The Associated Press reminds us that story of collapsing co-ops in ObamaCare is far from over. Only one co-op in the country showed a profit before Congress restricted funding for risk-corridor payments to the revenues received from insurance companies — Maine’s Community Health Options, which made almost $11 million in the second year of ObamaCare operations. They’re now deeply in the red, thanks mainly to the rapid increase in health-care costs that the Centers for Medicare and Medicaid Services (CMS) admit is being driven by the Affordable Care Act itself:
The lone health insurance cooperative to make money last year on the Affordable Care Act’s public insurance exchanges is now losing millions and suspending individual enrollment for 2016.
Maine’s Community Health Options lost more than $17 million in the first nine months of this year, after making $10.9 million in the same period last year. A spokesman said higher-than-expected medical costs have hurt the cooperative.
The announcement casts further doubt on the future of the cooperatives, small nonprofit insurers devised during the ACA’s creation to inject competition in insurance markets. These co-ops immediately struggled to build their businesses. A dozen of the 23 created have already folded.
It’s not looking good for the remaining co-ops, either:
An Associated Press review of financial statements from 10 of the 11 surviving co-ops shows that they lost, on average, more than $21 million in the first nine months of this year. Those losses range from $3.9 million reported by Maryland’s Evergreen Health Cooperative to $50.7 million booked by Land of Lincoln Mutual Health Insurance Co. in Illinois.
How could these co-ops, created by ObamaCare to provide competition to traditional insurers for better premium rates for consumers, have been so blindsided about health-care costs? Didn’t Obama and the Democrats promise that the ACA would “bend the cost curve downward”? Instead, health-care costs rose faster in 2014 than any year since 2007, according to a new report from CMS. Avik Roy gives an “I told you so” at Forbes:
A number of Obamacare’s most partisan advocates have claimed that the law has “bent down the cost curve,” because the growth rate in U.S. health spending has been slowing since 2003. Two obvious facts eluded these advocates: first, that in 2003, George W. Bush was president, and Barack Obama was a state senator in Illinois; and second, that the bulk of Obamacare only went into effect in 2014, and until last week, we didn’t have data on health spending in 2014.

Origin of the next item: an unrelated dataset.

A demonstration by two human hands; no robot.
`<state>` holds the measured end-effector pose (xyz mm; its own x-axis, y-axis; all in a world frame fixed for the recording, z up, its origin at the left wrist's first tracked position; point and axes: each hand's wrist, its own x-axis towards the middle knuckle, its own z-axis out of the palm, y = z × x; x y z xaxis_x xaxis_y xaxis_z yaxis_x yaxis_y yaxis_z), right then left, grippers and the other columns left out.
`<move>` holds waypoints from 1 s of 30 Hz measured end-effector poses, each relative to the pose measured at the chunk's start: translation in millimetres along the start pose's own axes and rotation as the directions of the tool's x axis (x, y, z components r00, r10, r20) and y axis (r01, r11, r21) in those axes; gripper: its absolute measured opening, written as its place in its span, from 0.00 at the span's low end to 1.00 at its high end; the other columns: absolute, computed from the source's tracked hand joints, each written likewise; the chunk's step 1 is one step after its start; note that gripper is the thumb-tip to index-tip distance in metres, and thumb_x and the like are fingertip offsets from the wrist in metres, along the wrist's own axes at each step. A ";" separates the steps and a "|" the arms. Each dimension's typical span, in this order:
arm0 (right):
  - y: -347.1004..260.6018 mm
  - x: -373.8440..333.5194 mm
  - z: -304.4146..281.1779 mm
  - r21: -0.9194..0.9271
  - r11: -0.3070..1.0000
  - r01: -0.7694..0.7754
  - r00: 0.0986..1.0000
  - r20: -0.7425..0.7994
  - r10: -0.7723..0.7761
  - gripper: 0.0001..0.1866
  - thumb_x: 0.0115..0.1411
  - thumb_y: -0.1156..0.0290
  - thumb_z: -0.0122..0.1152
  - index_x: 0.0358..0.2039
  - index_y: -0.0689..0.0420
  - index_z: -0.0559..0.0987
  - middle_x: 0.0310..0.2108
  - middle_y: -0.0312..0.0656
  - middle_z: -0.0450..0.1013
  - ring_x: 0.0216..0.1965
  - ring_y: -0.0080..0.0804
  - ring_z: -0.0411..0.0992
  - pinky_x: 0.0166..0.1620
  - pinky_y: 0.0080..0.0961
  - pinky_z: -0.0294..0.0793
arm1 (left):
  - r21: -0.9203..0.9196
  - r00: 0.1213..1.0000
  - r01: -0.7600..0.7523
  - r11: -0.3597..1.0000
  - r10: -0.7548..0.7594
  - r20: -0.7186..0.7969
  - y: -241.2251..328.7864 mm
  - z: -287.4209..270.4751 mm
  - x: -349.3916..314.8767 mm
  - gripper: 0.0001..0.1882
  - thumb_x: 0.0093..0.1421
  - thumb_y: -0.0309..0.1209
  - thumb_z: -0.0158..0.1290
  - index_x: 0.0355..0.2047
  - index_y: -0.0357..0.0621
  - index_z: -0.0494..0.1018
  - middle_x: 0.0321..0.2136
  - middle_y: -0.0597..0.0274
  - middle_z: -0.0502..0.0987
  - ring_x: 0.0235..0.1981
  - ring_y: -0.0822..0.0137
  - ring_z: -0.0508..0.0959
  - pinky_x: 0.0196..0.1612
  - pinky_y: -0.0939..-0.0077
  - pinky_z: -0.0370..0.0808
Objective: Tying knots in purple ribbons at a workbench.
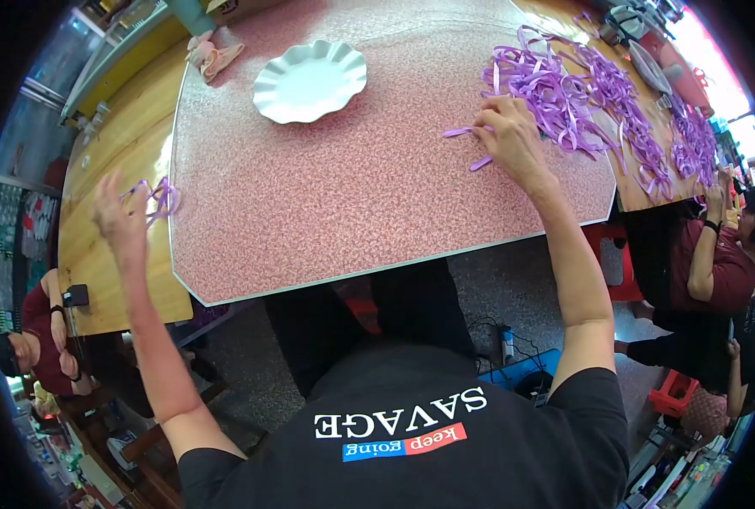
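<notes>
At the right of the pink speckled table mat (335, 187), my right hand (510, 140) pinches a strip of purple ribbon (457, 132) between thumb and fingers. Another ribbon end pokes out below the fingers. A tangled heap of purple ribbons (547, 85) lies just beyond this hand. My left hand (123, 219) is raised over the wooden tabletop at the left, fingers apart and slightly blurred by motion. Beside it, a few looped purple ribbons (165, 199) rest at the mat's left edge; whether any touches the fingers is hard to see.
A white dish with a wavy rim (309, 82) sits on the far part of the mat, with a crumpled pink cloth (213, 56) to its left. More purple ribbons (694, 146) spread along the right side. People in dark red tops sit at the left (44, 335) and right (708, 263).
</notes>
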<state>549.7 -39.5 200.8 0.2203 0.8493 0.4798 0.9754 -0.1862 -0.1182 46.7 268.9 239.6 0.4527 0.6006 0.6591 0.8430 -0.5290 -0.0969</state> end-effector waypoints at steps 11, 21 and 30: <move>-132.0 -9.0 -25.3 0.697 0.717 0.026 0.988 0.092 -0.125 0.03 0.58 0.79 0.61 0.33 0.62 0.76 0.29 0.43 0.72 0.27 0.30 0.73 0.30 0.24 0.70 | -0.871 0.931 -0.101 0.482 0.355 0.088 275.1 -52.3 -35.4 0.11 0.68 0.32 0.51 0.46 0.39 0.75 0.41 0.51 0.77 0.48 0.54 0.75 0.58 0.61 0.66; -144.6 -17.0 -22.9 0.773 0.634 0.019 1.000 -0.012 -0.016 0.08 0.56 0.75 0.71 0.38 0.57 0.84 0.27 0.35 0.73 0.26 0.21 0.68 0.27 0.21 0.66 | -0.915 0.884 0.381 0.134 0.237 0.403 275.9 -50.3 -46.3 0.12 0.70 0.34 0.49 0.32 0.38 0.72 0.25 0.56 0.74 0.28 0.57 0.74 0.39 0.63 0.69; -145.8 -10.2 -28.2 0.799 0.595 -0.088 0.996 0.090 0.026 0.08 0.55 0.77 0.71 0.37 0.58 0.86 0.21 0.34 0.70 0.23 0.20 0.64 0.25 0.21 0.62 | -0.799 0.718 0.585 0.139 0.369 0.590 262.4 -47.6 -31.2 0.17 0.72 0.39 0.46 0.36 0.36 0.74 0.30 0.56 0.77 0.34 0.62 0.77 0.41 0.67 0.71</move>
<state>405.6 -35.0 237.7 0.2434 0.8853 0.3962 0.5520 0.2095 -0.8071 240.0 82.8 229.1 0.8076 0.5897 -0.0020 0.1495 -0.2015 0.9680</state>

These basic points have eluded columnists like New York’s Jonathan Chait, who describe skeptics of Obamacare’s health spend-lowering properties as “haters” who are a “testament to the power of the human spirit in the face of all factual evidence.”
Jon will have to include as “haters,” then, members of President Obama’s own administration. A group of economists and statisticians at CMS described the 2014 health expenditure data last week in Health Affairs. The growth rate of national health spending in 2014 was 5.3%, they found: the highest rate since 2007. “The return to faster growth,” they wrote, “was largely influenced by the coverage expansions of the Affordable Care Act.”
Spending growth was up across the board: in private health insurance (4.4%), in Medicare (5.5%), and especially in Medicaid (11.0%), which Obamacare significantly expanded.
It’s not just the co-ops that got blindsided by this, either. Traditional insurers have had to increase costs by as much as 50% in some states for 2016 over 2015 premium rates just to keep up (Minnesota being one of those states). Others have dropped out of some state exchanges to cut their losses. United Healthcare warned last month that they will exit the individual-plan business altogether after 2016, thanks to an ocean of red ink.
Wait until next year, I warned yesterday at The Fiscal Times:
Just wait until they [CMS] start calculating costs for 2015 and 2016, with the premium spikes and consumers left exposed by escalating deductibles.
So let’s recap. Obamacare has depressed job growth, costs are escalating at a higher rate, barely a dent has been made in the numbers of uninsured, and insurers are either exiting the markets or failing altogether. Under any other circumstances, a program that failed on its promises so badly would have all sides moving quickly to repeal it and work on a replacement. Don’t bet on that outcome from this White House and its dwindling number of Democratic supporters on Capitol Hill. They will surely try to sell us the illusion of competence and success.
That doesn’t mean we have to buy it.
Don’t expect the remaining co-ops to last much longer — or for traditional insurers to stick around for much longer than that, either. The death spiral is approaching, and the need to put an end to this disastrous government intervention is becoming more and more acute.